EXERCISE AIM. Scan the entries for the word "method" and return every line that has it.

Recorded data.
((
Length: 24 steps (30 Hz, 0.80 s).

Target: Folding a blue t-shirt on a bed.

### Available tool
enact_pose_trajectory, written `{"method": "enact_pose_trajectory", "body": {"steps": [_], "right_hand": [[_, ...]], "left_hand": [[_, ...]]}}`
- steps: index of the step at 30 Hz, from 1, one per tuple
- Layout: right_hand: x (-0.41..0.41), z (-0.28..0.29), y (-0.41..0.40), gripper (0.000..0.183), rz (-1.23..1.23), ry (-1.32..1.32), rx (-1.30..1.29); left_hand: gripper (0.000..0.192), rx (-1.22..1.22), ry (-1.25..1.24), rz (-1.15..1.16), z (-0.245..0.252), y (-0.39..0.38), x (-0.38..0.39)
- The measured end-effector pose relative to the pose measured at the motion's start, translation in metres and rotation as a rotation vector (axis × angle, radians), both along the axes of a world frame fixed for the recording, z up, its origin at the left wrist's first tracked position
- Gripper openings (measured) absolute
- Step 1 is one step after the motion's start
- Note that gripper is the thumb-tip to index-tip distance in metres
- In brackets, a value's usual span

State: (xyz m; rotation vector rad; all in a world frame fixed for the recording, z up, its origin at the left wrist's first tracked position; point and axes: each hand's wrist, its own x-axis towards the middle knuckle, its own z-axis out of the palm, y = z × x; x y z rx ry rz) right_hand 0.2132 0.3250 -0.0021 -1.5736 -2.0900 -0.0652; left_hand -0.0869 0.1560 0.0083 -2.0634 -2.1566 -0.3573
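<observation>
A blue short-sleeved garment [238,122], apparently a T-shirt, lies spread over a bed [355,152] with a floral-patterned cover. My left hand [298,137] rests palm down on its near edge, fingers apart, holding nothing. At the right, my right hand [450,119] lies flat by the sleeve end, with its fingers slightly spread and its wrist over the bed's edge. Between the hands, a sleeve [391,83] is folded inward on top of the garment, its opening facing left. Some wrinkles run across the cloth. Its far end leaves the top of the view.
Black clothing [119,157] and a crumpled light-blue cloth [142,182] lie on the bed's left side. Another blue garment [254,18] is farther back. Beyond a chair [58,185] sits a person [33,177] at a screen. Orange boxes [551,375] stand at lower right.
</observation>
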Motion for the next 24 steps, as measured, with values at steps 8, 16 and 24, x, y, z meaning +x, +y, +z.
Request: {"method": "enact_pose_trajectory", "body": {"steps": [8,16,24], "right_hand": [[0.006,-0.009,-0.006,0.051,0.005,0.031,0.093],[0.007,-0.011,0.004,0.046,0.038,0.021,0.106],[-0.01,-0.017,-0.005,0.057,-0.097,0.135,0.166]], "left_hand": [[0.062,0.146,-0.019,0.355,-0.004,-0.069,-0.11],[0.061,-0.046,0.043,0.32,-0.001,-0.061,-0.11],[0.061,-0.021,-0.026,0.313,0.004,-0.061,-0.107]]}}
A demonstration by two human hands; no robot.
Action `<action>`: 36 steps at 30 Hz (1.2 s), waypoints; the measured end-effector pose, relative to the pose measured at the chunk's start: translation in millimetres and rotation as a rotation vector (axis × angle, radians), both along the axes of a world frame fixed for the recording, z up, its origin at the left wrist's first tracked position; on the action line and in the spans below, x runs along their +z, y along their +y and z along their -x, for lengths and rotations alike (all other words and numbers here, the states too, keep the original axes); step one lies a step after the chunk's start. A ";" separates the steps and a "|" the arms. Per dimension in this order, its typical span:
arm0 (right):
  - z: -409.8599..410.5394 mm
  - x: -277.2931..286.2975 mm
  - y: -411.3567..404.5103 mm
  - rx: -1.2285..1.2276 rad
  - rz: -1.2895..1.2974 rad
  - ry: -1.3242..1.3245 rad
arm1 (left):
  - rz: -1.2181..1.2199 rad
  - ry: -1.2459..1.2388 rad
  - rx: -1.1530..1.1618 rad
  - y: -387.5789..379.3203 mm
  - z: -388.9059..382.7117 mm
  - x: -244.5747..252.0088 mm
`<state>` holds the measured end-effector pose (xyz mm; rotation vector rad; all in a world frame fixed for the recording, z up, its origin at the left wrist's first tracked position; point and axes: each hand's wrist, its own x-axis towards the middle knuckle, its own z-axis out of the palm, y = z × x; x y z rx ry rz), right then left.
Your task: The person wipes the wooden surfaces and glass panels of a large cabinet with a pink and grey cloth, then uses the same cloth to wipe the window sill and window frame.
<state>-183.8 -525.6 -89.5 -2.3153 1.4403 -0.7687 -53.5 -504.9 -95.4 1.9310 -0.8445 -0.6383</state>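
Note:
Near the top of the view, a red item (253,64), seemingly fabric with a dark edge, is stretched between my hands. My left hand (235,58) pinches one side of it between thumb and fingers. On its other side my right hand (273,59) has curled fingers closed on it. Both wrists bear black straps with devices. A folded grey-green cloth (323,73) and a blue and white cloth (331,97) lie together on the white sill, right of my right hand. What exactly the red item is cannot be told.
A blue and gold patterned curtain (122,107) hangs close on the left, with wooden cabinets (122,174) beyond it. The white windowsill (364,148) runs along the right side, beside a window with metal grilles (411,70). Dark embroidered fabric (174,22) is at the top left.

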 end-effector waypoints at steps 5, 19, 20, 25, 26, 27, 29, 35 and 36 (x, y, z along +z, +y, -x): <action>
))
EXPECTED OUTPUT.
enact_pose_trajectory, written `{"method": "enact_pose_trajectory", "body": {"steps": [_], "right_hand": [[_, ...]], "left_hand": [[_, ...]]}}`
Request: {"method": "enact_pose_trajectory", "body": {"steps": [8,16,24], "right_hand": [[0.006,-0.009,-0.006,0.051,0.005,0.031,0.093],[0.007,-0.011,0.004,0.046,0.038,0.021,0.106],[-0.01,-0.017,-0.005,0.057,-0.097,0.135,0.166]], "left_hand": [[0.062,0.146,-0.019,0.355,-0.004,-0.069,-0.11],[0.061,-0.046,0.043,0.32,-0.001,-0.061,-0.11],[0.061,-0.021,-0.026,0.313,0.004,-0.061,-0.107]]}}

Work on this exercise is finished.